TASK INSTRUCTIONS: Below are the entries; return every line among them that holds the word "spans".

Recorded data
- Opening Delimiter -
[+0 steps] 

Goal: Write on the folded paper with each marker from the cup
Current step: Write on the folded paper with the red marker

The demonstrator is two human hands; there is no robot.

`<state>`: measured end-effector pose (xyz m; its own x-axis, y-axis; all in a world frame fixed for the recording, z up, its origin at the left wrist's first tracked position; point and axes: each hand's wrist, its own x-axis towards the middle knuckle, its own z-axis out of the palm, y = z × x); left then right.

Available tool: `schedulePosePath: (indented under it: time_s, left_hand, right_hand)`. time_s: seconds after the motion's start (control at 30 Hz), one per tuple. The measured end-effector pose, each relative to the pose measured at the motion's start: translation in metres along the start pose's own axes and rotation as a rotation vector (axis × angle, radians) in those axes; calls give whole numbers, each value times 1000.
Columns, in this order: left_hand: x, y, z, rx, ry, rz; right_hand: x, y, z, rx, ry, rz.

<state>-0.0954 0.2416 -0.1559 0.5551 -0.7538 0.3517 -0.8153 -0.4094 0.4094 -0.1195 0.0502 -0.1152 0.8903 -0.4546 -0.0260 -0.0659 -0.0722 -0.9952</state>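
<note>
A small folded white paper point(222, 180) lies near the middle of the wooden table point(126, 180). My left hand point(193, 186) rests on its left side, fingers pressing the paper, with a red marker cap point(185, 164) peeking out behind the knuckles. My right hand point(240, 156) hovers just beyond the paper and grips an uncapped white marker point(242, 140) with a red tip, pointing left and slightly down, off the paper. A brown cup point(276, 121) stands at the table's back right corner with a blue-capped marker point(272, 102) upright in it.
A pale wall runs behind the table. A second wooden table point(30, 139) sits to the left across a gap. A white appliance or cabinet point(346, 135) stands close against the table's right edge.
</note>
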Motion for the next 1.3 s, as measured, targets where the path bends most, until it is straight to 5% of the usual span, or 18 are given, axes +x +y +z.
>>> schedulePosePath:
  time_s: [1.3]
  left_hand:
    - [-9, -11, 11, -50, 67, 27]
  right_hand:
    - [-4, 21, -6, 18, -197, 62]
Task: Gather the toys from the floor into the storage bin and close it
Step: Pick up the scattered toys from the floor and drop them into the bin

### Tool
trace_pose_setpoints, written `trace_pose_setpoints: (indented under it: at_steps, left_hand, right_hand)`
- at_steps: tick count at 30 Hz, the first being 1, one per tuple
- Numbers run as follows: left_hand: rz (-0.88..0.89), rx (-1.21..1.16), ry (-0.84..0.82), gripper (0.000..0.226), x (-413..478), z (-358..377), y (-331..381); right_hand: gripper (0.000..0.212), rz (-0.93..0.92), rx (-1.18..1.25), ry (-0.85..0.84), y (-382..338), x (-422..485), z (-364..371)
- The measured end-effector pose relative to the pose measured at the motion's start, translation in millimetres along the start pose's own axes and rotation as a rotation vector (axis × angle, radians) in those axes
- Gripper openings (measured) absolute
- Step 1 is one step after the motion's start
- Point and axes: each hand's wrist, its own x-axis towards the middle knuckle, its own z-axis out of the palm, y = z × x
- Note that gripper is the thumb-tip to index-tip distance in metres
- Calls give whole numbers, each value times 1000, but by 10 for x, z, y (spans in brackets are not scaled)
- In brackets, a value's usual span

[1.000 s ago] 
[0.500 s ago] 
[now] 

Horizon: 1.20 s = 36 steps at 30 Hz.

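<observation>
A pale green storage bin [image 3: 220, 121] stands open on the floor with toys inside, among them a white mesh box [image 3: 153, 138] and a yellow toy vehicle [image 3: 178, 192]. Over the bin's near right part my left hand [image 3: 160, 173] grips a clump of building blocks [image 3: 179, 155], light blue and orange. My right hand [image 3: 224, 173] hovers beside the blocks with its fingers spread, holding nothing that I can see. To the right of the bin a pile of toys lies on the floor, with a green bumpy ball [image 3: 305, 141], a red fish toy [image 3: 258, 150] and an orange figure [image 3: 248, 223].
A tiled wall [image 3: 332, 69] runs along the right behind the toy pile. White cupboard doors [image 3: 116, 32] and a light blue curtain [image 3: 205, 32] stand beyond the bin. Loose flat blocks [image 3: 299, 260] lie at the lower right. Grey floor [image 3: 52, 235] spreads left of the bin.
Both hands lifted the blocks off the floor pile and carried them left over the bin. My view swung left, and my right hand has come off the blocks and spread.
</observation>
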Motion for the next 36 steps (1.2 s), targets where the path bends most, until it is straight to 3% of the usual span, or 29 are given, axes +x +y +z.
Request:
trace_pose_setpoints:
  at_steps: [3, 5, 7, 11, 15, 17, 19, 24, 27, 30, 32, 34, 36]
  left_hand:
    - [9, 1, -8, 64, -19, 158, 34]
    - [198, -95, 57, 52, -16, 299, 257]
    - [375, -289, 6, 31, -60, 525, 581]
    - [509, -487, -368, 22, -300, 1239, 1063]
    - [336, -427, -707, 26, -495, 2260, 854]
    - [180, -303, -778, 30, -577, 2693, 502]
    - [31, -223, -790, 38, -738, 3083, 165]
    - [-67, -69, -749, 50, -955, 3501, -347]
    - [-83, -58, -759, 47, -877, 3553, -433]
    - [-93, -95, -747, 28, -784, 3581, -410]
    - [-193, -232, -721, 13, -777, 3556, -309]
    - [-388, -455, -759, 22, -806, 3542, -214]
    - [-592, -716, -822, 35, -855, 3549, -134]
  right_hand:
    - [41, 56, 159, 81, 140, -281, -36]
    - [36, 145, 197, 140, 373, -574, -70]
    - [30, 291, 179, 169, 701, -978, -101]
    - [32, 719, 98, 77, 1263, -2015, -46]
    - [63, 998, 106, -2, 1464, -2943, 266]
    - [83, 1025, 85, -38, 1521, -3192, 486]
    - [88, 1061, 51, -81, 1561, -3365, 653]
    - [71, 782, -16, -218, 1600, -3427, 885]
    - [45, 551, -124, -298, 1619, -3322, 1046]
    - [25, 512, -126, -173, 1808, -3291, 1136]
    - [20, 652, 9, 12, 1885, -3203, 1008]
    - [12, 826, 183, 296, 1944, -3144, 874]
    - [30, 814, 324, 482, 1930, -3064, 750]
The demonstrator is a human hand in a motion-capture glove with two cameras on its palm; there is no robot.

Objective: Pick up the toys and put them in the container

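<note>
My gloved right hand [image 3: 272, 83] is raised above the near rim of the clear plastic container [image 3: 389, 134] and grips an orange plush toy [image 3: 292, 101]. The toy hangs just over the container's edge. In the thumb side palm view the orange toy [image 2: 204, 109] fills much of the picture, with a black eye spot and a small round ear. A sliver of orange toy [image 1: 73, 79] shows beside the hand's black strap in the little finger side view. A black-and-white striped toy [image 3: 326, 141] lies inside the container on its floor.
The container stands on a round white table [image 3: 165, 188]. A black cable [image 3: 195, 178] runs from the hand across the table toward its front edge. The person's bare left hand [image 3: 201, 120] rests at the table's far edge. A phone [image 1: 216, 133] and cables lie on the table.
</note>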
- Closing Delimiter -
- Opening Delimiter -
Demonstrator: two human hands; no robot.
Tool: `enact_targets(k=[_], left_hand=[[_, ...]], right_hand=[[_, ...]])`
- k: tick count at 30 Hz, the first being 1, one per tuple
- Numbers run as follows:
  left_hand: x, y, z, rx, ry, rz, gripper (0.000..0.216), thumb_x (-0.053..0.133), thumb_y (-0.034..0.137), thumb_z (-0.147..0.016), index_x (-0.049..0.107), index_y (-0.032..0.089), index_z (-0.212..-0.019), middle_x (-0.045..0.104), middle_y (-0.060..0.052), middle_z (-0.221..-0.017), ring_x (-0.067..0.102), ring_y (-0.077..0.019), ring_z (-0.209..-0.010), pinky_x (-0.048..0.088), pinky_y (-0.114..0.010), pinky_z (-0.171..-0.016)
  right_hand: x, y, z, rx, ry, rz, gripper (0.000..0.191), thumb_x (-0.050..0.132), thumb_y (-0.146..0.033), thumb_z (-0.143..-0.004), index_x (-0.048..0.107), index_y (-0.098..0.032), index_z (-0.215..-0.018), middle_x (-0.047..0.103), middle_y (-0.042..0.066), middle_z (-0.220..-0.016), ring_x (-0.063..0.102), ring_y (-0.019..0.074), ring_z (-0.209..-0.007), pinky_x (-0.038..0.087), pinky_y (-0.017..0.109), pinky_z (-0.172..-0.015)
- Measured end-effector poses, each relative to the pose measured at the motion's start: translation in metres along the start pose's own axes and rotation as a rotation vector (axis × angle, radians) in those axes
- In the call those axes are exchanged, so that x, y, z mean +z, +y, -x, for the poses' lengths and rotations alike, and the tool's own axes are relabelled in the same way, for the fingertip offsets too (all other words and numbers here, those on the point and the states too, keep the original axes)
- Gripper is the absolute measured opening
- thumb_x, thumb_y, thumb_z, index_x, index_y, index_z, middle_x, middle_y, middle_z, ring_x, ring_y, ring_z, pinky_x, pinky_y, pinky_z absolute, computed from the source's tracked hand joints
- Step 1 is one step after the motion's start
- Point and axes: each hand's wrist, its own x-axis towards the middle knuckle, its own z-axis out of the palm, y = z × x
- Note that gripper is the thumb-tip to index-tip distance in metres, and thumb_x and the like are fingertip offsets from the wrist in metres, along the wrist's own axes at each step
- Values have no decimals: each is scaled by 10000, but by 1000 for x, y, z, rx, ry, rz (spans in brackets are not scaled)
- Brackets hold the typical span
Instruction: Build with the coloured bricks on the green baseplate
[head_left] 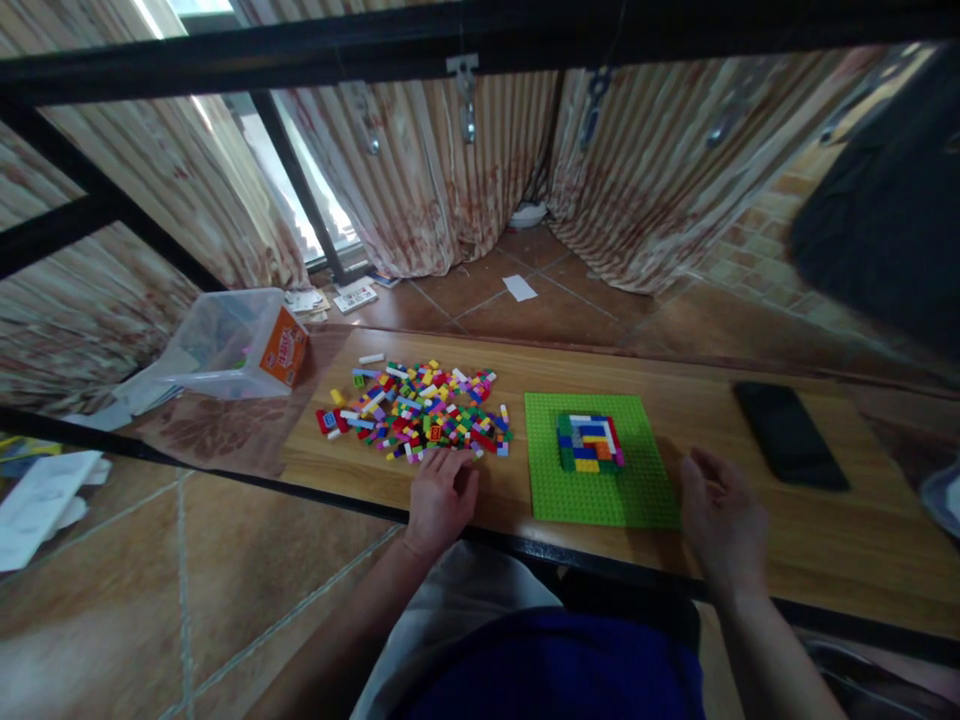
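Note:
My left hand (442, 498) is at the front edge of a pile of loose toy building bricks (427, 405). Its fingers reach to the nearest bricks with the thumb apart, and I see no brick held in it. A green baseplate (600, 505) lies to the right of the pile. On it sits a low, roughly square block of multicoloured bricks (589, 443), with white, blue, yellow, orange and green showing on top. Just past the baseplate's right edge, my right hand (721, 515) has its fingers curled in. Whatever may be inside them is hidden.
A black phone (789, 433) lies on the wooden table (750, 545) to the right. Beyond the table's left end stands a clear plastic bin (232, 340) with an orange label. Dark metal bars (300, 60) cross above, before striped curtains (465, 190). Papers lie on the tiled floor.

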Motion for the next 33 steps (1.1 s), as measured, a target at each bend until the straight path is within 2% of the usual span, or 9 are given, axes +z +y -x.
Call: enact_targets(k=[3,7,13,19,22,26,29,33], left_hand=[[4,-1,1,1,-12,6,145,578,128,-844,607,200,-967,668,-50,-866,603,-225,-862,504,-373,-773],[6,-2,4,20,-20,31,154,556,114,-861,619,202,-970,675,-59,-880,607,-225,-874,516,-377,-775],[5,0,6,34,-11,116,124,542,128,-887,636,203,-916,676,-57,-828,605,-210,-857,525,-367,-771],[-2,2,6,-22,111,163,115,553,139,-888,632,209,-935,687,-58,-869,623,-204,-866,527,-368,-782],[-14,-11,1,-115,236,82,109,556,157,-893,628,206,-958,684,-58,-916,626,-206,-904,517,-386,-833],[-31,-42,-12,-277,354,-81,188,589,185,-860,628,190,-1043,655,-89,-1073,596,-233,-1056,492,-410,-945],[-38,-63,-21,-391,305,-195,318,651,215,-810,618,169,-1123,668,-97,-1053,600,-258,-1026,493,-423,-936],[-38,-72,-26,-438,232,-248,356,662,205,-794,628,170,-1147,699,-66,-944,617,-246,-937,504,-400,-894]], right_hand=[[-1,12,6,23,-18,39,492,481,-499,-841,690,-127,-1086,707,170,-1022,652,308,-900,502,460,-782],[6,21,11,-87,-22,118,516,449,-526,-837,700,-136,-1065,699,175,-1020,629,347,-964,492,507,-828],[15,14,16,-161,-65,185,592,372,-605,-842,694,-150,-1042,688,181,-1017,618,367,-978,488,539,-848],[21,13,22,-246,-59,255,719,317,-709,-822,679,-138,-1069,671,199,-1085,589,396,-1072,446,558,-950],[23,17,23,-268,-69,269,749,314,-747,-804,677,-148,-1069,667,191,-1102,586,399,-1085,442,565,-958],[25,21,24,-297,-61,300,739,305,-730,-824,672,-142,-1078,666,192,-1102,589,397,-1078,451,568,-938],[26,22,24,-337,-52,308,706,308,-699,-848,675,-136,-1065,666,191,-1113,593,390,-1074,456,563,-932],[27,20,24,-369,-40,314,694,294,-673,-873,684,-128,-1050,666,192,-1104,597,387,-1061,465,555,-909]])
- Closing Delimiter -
ANSWER FOR THIS EXERCISE:
- Calls give whole numbers, each value times 1000, but by 10 for x, z, y (spans in brackets are not scaled)
- Values have no decimals: each is scaled by 10000, but by 1000 for x, y, z, rx, ry, rz (spans in brackets are not scaled)

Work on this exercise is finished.